[What is being asked]:
Give all of the listing again word for word, with images excluded.

[Source data]:

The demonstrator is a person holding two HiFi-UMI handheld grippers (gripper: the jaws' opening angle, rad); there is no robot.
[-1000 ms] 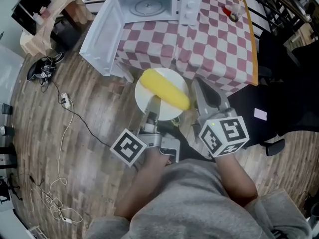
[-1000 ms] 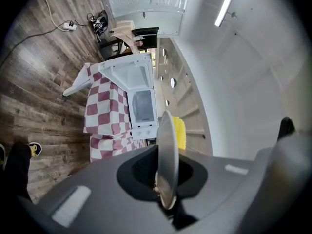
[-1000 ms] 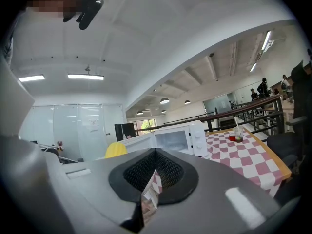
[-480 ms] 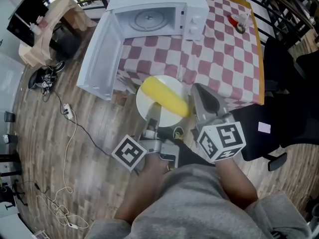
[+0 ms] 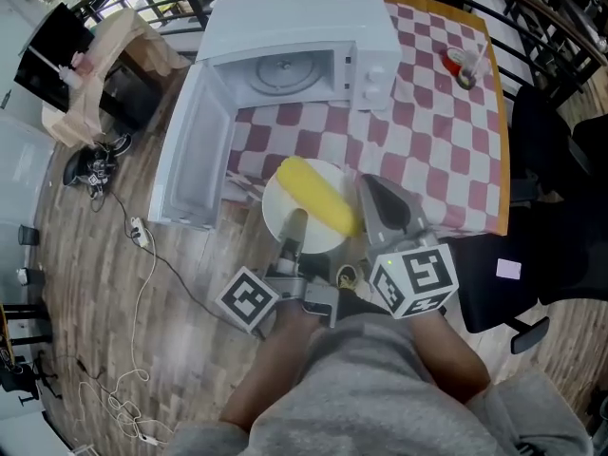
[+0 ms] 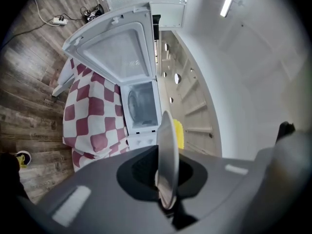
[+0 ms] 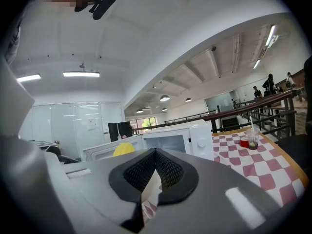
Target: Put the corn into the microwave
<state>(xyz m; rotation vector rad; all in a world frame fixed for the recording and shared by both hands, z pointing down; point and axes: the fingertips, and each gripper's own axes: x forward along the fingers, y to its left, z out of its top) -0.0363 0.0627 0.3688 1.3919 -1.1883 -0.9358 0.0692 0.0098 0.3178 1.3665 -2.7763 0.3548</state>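
Observation:
A yellow corn cob [image 5: 318, 193] lies on a white plate [image 5: 283, 221] held over the table's near edge. My left gripper [image 5: 294, 226] is shut on the plate's near rim. In the left gripper view the plate [image 6: 167, 165] stands edge-on between the jaws, with the corn [image 6: 179, 133] behind it. My right gripper [image 5: 369, 186] is shut beside the plate's right edge, and I see nothing held in it. The white microwave [image 5: 294, 41] stands ahead on the table, its door [image 5: 195, 155] swung wide to the left and its cavity [image 5: 285, 72] empty.
The table [image 5: 437, 131] has a red-and-white checked cloth, and a cup with a straw [image 5: 463, 65] stands at its far right. A black chair [image 5: 560, 188] is on the right. Cables and a power strip [image 5: 133, 231] lie on the wooden floor at left.
Both grippers have carried the plate and corn forward, closer to the table and the open microwave. The grip on the plate is unchanged.

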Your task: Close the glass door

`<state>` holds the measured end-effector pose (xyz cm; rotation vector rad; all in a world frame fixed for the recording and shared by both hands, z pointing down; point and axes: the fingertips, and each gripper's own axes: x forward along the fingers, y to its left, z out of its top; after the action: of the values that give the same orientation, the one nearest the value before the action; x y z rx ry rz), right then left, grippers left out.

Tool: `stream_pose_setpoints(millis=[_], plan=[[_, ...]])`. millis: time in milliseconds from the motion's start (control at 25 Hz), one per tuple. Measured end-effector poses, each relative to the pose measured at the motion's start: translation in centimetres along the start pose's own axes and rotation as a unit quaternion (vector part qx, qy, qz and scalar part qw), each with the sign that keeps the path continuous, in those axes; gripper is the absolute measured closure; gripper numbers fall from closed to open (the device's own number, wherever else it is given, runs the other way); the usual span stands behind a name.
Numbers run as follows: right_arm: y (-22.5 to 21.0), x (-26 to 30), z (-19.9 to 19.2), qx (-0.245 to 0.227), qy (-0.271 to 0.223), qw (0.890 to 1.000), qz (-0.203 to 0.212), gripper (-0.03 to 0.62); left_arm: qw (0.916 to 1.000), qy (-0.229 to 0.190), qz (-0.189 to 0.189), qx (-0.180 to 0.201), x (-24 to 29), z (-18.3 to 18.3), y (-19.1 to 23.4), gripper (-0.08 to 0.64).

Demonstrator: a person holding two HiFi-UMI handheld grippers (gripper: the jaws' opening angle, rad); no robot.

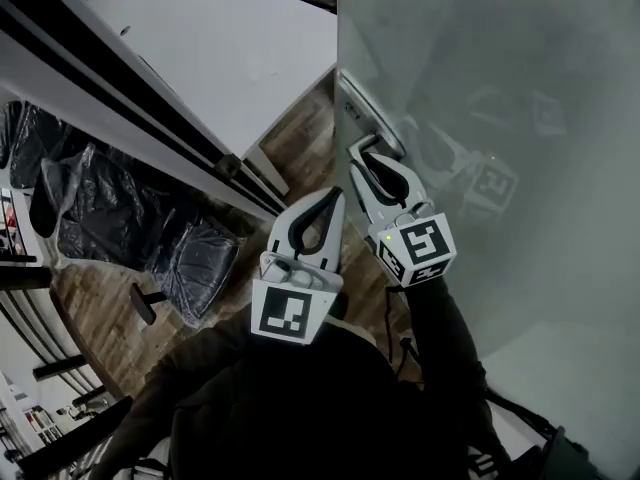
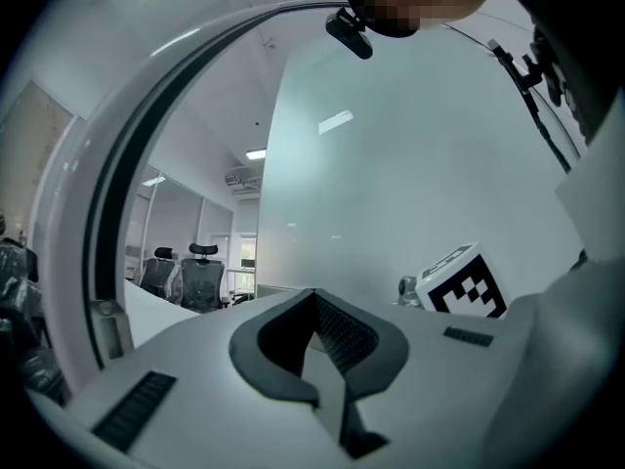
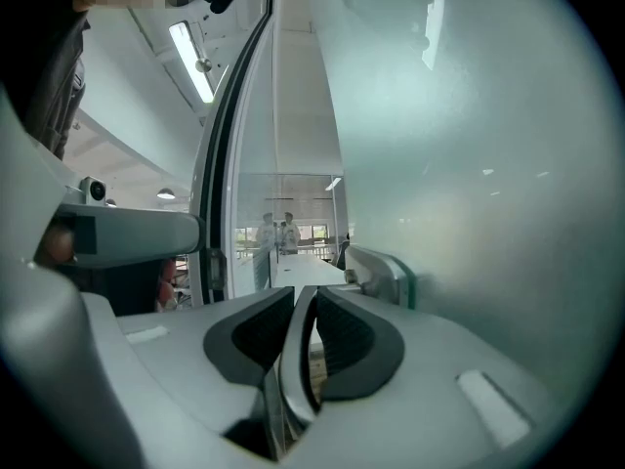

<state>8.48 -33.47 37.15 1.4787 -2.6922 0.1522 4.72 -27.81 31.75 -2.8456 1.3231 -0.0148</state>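
Left gripper (image 1: pixel 334 197) clenched empty, right gripper (image 1: pixel 362 150) clamped on curved metal handle (image 3: pixel 291 360) of smooth frosted glass door (image 1: pixel 500 118)

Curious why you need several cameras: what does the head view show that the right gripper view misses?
Only the head view: wrapped chairs and both grippers' marker cubes from above. Only the right gripper view: the right gripper shut on a thin metal strip, seemingly the handle, and people beyond the doorway. Both: the glass door and handle.
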Motion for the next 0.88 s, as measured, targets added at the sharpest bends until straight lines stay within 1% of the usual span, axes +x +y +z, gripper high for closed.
stream_pose_setpoints(millis=[160,320,480,600,880], plan=[[3.0,-0.4,-0.2,-0.003,0.001,1.000,0.015,0.520,0.9997,0.007,0.022,0.002,-3.8,0.1,-0.7,0.563],[5.8,-0.6,-0.2,-0.003,0.004,0.999,0.031,0.520,0.9986,0.004,0.053,0.006,-6.9,0.8,0.2,0.563],[8.8,-0.9,0.0,-0.005,0.002,0.999,0.047,0.520,0.9976,0.008,0.068,0.009,-10.0,1.1,0.8,0.563],[11.1,-1.1,-0.1,-0.008,0.003,0.998,0.059,0.520,0.9964,0.002,0.084,0.011,-12.2,1.6,1.9,0.563],[15.6,-2.0,-0.2,-0.017,0.004,0.997,0.071,0.522,0.9966,-0.010,0.080,0.015,-15.9,2.9,2.5,0.563]])
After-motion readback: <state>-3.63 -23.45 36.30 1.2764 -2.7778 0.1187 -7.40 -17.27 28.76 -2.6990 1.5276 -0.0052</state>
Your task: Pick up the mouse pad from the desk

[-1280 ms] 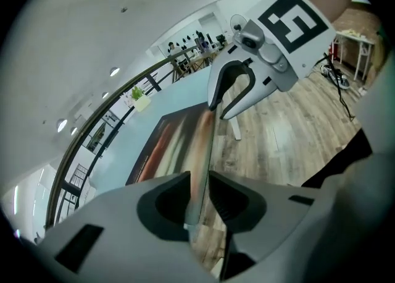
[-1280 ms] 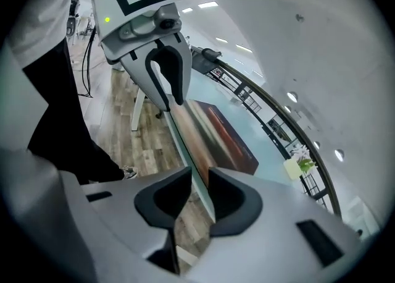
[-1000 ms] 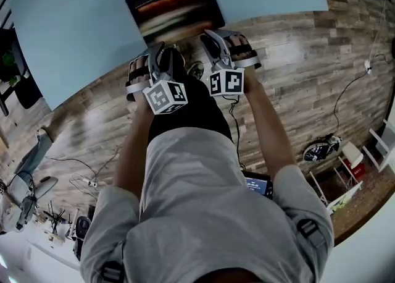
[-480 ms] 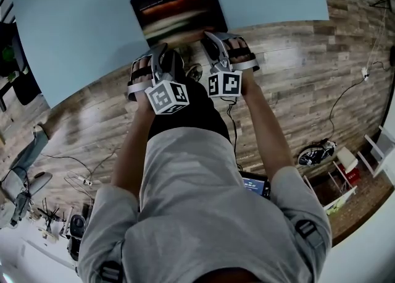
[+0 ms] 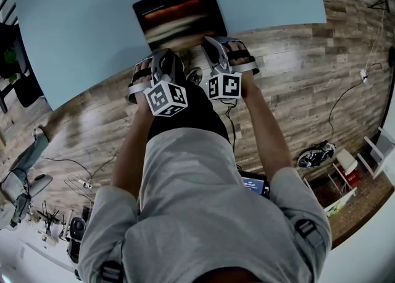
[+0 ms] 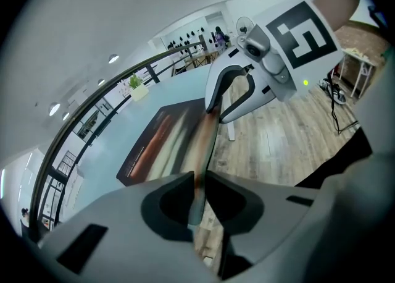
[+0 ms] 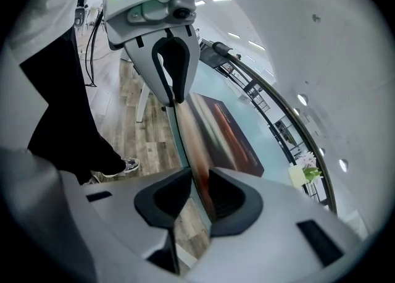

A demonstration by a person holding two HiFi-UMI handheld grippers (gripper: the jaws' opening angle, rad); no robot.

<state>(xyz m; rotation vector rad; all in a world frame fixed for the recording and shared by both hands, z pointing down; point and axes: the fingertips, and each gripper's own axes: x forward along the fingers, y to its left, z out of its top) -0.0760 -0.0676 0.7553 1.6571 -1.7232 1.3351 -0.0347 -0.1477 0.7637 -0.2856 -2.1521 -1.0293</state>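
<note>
1. Our left gripper (image 5: 162,53) and right gripper (image 5: 211,42) have just been closing and now pinch the mouse pad (image 5: 178,11) by its near edge.
2. The mouse pad lies at 12 o'clock on the desk (image 5: 80,22).
3. We think lifting comes next.

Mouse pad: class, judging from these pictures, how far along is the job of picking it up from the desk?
Done: both grippers are at the near edge of the mouse pad, by the front edge of the desk. In hand: the left gripper and right gripper have just been closing their jaws, and each now looks pinched on that edge. Left: the lift itself; most of the pad lies flat on the desk.
</note>
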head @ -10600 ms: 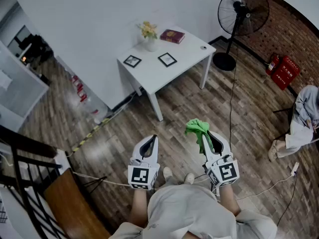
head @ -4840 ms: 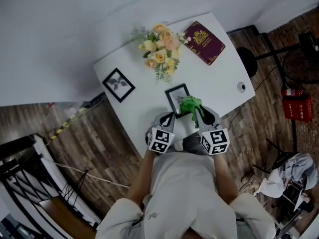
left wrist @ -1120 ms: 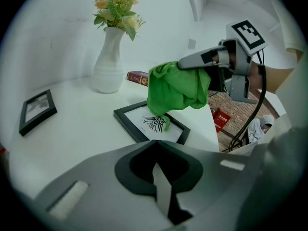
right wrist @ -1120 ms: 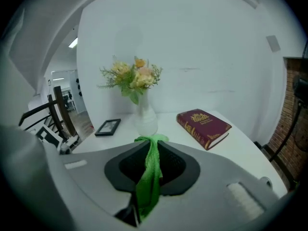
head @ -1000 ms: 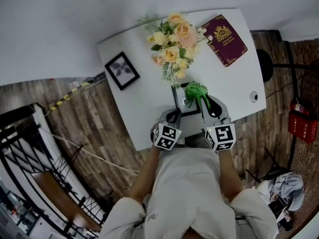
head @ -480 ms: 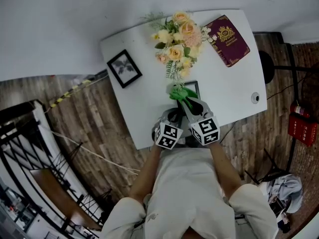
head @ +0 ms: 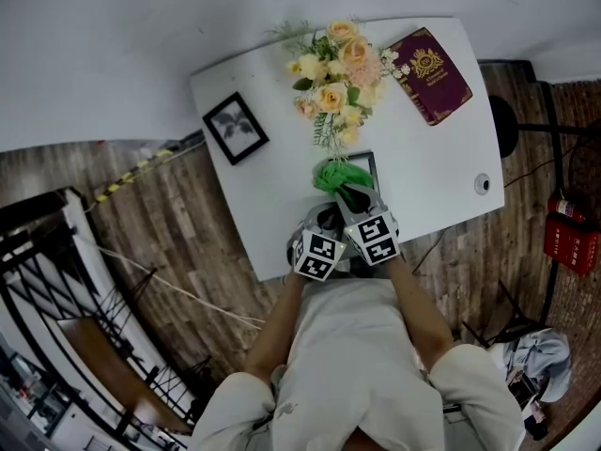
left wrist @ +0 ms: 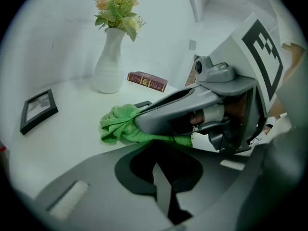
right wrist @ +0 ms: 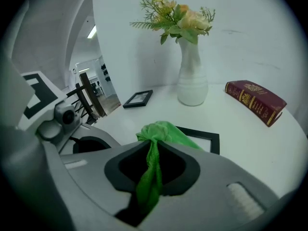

[Task solution]:
The demonstrator is a person holding two HiFi-UMI handheld grippers (gripper: the jaws' opening angle, rad); there is no robot.
[-1000 ms] 
[-1000 ms] 
[-1000 ms] 
[-480 ms] 
[+0 ms] 
[+0 ms] 
[+0 ms] 
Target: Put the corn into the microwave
<state>(xyz m; rotation vector rad; all in a world frame fixed for the recording and shared by both hands, z pointing down; point and axes: the fingertips, and each gripper's own axes: x forward along the fingers, y to its left, z out of its top) -0.0363 0.0627 0.3688 1.3919 -1.1883 -0.9358 0.0692 0.0098 0.3178 1.3665 -2.7763 0.3548</state>
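Observation:
A yellow corn cob [image 5: 318, 193] lies on a white plate [image 5: 283, 221] held over the table's near edge. My left gripper [image 5: 294, 226] is shut on the plate's near rim. In the left gripper view the plate [image 6: 167, 165] stands edge-on between the jaws, with the corn [image 6: 179, 133] behind it. My right gripper [image 5: 369, 186] is shut beside the plate's right edge, and I see nothing held in it. The white microwave [image 5: 294, 41] stands ahead on the table, its door [image 5: 195, 155] swung wide to the left and its cavity [image 5: 285, 72] empty.
The table [image 5: 437, 131] has a red-and-white checked cloth, and a cup with a straw [image 5: 463, 65] stands at its far right. A black chair [image 5: 560, 188] is on the right. Cables and a power strip [image 5: 133, 231] lie on the wooden floor at left.
Both grippers have carried the plate and corn forward, closer to the table and the open microwave. The grip on the plate is unchanged.
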
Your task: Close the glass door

`<state>` holds the measured end-effector pose (xyz cm; rotation vector rad; all in a world frame fixed for the recording and shared by both hands, z pointing down; point and axes: the fingertips, and each gripper's own axes: x forward along the fingers, y to its left, z out of its top; after the action: of the values that give the same orientation, the one nearest the value before the action; x y z rx ry rz), right then left, grippers left out.

Tool: `stream_pose_setpoints(millis=[_], plan=[[_, ...]])`. millis: time in milliseconds from the motion's start (control at 25 Hz), one per tuple. Measured end-effector poses, each relative to the pose measured at the motion's start: translation in centimetres along the start pose's own axes and rotation as a unit quaternion (vector part qx, qy, qz and scalar part qw), each with the sign that keeps the path continuous, in those axes; gripper is the absolute measured closure; gripper numbers fall from closed to open (the device's own number, wherever else it is given, runs the other way); the usual span stands behind a name.
Numbers run as follows: right_arm: y (-22.5 to 21.0), x (-26 to 30), z (-19.9 to 19.2), qx (-0.245 to 0.227), qy (-0.271 to 0.223), qw (0.890 to 1.000), qz (-0.203 to 0.212), gripper (-0.03 to 0.62); left_arm: qw (0.916 to 1.000), qy (-0.229 to 0.190), qz (-0.189 to 0.189), qx (-0.180 to 0.201), x (-24 to 29), z (-18.3 to 18.3), y (-19.1 to 23.4), gripper (-0.08 to 0.64).

Demonstrator: a person holding two HiFi-UMI handheld grippers (gripper: the jaws' opening angle, rad); no robot.


<state>8.48 -33.47 37.15 1.4787 -2.6922 0.1522 4.72 -27.81 31.75 -2.8456 1.3231 -0.0148</state>
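Left gripper (image 1: pixel 334 197) clenched empty, right gripper (image 1: pixel 362 150) clamped on curved metal handle (image 3: pixel 291 360) of smooth frosted glass door (image 1: pixel 500 118)

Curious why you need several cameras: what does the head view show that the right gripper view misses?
Only the head view: wrapped chairs and both grippers' marker cubes from above. Only the right gripper view: the right gripper shut on a thin metal strip, seemingly the handle, and people beyond the doorway. Both: the glass door and handle.
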Motion for the next 0.88 s, as measured, targets added at the sharpest bends until straight lines stay within 1% of the usual span, axes +x +y +z, gripper high for closed.
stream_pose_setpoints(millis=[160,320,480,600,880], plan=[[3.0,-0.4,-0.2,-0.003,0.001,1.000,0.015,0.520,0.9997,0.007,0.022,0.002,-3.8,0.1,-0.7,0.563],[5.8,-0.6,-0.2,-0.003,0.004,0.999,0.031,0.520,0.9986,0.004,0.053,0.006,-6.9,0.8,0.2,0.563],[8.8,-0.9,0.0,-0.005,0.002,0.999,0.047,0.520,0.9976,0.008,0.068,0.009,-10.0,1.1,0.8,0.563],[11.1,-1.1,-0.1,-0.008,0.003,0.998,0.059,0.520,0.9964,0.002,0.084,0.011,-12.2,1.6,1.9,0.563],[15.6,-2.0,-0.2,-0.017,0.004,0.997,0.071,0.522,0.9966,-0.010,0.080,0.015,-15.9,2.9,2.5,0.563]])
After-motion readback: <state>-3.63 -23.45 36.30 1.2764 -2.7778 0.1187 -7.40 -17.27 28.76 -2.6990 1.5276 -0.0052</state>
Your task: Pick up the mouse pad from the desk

[-1280 ms] 
[-1280 ms] 
[-1000 ms] 
[-480 ms] 
[+0 ms] 
[+0 ms] 
[+0 ms] 

A demonstration by a person holding two HiFi-UMI handheld grippers (gripper: the jaws' opening angle, rad); no robot.

<state>(xyz m; rotation vector rad; all in a world frame fixed for the recording and shared by both hands, z pointing down; point and axes: the fingertips, and each gripper's own axes: x forward along the fingers, y to its left, z out of its top) -0.0760 -0.0676 0.7553 1.6571 -1.7232 1.3351 -0.0347 -0.1477 0.7637 -0.2856 -2.1521 -1.0293</state>
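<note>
1. Our left gripper (image 5: 162,53) and right gripper (image 5: 211,42) have just been closing and now pinch the mouse pad (image 5: 178,11) by its near edge.
2. The mouse pad lies at 12 o'clock on the desk (image 5: 80,22).
3. We think lifting comes next.

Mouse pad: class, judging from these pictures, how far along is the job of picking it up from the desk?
Done: both grippers are at the near edge of the mouse pad, by the front edge of the desk. In hand: the left gripper and right gripper have just been closing their jaws, and each now looks pinched on that edge. Left: the lift itself; most of the pad lies flat on the desk.
</note>
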head @ -10600 ms: 
head @ -4840 ms: 
left wrist @ -1120 ms: 
right wrist @ -1120 ms: 
head @ -1000 ms: 
head @ -480 ms: 
head @ +0 ms: 
left wrist @ +0 ms: 
right wrist @ +0 ms: 

What came before is the complete response.